L'acoustique est le principal moyen de communication des anoures. La grande diversité de signaux permet d'établir des relations sociales. On distingue les cris, exprimant un comportement face à une situation donnée, et les chants, liés à la reproduction. Il en existe différentes catégories, mais celui que l'on entend le plus fréquemment, au crépuscule en fin d'hiver et début de printemps, est l'appel sexuel des mâles, bien que les femelles, plus discrètes, chantent également.
Chaque espèce d'anoure présente des particularités de chant, c'est pourquoi l'étude des caractères physiques est indissociable de celle des signaux sonores dans la détermination des espèces.

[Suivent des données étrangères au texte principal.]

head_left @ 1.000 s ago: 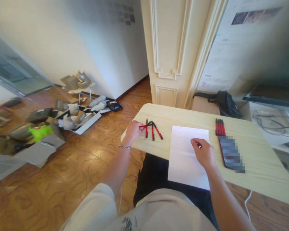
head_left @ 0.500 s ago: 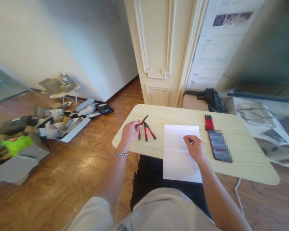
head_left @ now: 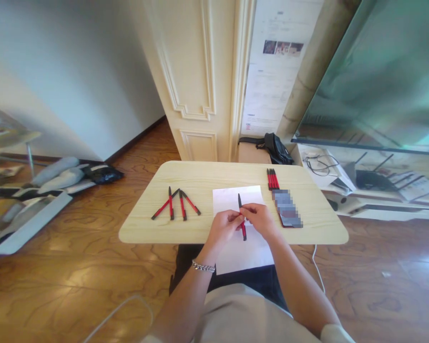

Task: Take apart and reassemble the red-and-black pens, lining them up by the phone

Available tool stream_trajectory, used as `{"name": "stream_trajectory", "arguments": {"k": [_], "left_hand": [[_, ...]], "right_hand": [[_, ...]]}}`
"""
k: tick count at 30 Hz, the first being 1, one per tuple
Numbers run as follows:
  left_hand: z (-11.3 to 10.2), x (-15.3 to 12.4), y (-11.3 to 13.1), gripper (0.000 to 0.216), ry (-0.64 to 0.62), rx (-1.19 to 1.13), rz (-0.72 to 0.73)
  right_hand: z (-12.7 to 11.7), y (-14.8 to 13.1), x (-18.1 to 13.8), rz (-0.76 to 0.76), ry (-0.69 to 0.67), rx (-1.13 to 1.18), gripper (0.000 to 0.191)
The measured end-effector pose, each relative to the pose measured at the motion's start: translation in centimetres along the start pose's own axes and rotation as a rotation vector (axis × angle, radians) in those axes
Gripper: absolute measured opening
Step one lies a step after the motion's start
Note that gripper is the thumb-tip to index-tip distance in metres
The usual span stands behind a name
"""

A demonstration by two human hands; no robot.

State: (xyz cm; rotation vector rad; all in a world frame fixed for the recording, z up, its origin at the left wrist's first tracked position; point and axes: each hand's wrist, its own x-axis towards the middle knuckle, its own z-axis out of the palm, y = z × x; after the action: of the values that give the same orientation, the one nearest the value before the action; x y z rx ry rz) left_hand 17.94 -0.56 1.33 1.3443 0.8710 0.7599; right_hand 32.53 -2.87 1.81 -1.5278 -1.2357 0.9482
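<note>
Imo a light fingertip pinch works best here, just firm enough that the red-and-black pen (head_left: 244, 233) doesn't twist or slip. The left hand (head_left: 226, 226) and right hand (head_left: 259, 219) are both closed on its middle, so it sits right between them, dark end pointing away, above the white paper (head_left: 238, 256).

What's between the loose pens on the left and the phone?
Head view: the white paper, with the left hand and right hand over it, both touching a red-and-black pen.
</note>
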Motion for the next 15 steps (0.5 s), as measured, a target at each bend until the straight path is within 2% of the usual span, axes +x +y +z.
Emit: {"name": "stream_trajectory", "arguments": {"k": [4, 10, 15], "left_hand": [[-0.2, 0.0, 0.0, 0.034, -0.02, 0.196, 0.068], [-2.3, -0.5, -0.8, 0.022, 0.205, 0.578, 0.182], [-4.2, -0.8, -1.8, 0.013, 0.272, 0.848, 0.258]], "right_hand": [[-0.4, 0.3, 0.6, 0.031, -0.028, -0.038, 0.028], [-0.8, 0.0, 2.5, 0.062, 0.009, -0.302, 0.029], [-0.3, -0.6, 3.0, 0.103, 0.032, -0.603, 0.025]]}}
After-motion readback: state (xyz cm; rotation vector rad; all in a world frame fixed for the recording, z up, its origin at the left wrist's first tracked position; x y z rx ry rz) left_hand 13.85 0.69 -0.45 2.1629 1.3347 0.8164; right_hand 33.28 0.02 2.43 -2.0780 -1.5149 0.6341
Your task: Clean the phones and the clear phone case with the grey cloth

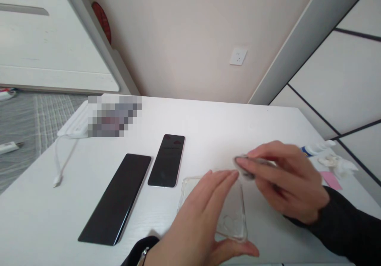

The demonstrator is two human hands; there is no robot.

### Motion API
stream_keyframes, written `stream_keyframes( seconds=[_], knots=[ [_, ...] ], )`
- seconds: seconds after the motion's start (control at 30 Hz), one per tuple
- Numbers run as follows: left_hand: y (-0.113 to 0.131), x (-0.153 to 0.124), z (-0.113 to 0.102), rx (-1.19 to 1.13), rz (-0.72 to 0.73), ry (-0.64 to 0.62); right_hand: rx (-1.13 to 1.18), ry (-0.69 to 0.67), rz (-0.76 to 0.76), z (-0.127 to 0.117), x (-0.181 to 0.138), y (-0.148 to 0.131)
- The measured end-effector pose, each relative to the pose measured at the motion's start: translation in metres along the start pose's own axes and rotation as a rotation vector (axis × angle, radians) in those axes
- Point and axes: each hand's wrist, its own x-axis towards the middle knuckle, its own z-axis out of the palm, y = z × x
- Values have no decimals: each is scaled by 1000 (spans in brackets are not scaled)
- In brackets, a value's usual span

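Observation:
A clear phone case (231,210) is at the front of the white table, tilted a little. My left hand (202,214) lies across it, fingers over the top and thumb at its lower edge, gripping it. To the right, my right hand (288,178) pinches a small greyish object (247,169), blurred and partly covered by the fingers, so its kind is unclear. It is just above the case's upper right corner. Left of the case lie a black-faced phone (167,161) and a larger phone with a dark curved screen (116,198).
A white charging cable (58,175) hangs over the table's left part, near a pixelated patch. At the right edge are a white bottle (320,148), crumpled tissue (342,167) and a pink slip (331,180). A wall socket (238,56) is behind the white table (208,127).

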Motion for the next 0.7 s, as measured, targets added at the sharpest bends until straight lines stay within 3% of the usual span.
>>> stream_keyframes(
  seconds=[0.1, 0.17, 0.27, 0.4, 0.53, 0.6, 0.7],
  knots=[
    [3, 3, 15, 151, 256, -208, 13, 147, 43, 1, 14, 18],
    [4, 2, 20, 198, 363, -276, 42, 95, 73, 7, 17, 28],
    [2, -3, 15, 189, 412, -320, 120, -89, 78, 19, 14, 41],
    [-5, -13, -7, 165, 372, -353, 192, -322, 6, 30, 5, 53],
    [-16, -29, -15, 210, 245, -336, 60, -573, -65, 36, -1, 57],
    [-22, -39, -11, 220, 130, -266, -31, -620, -84, 39, -2, 58],
    [-30, -50, -2, 237, -55, -126, -108, -588, -98, 39, -2, 57]
  ],
)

Pour émettre un son, les anoures ont la bouche et les narines fermées. Ils aspirent de l'air par les fentes de leur plancher buccal, qui passe ensuite dans les poumons. La production de coassements a lieu lors du passage de l'air dans le larynx, qui fait alors vibrer les cordes vocales. Lorsqu'ils sont présents, les sacs vocaux permettent d'amplifier le son qu'ils contiennent en se distendant. Ces structures anatomiques particulières situées au coin de la bouche ou sous la gorge, varient de forme, de nombre et de position selon les espèces.
L'appareil auditif des anoures est réduit: Ils ne possèdent pas d'oreille externe, mais uniquement un tympan à la surface de la peau. Cette fonction auditive permet aux adultes migrateurs de localiser leurs congénères et les lieux favorables à la reproduction où se concentrent un grand nombre d'individus.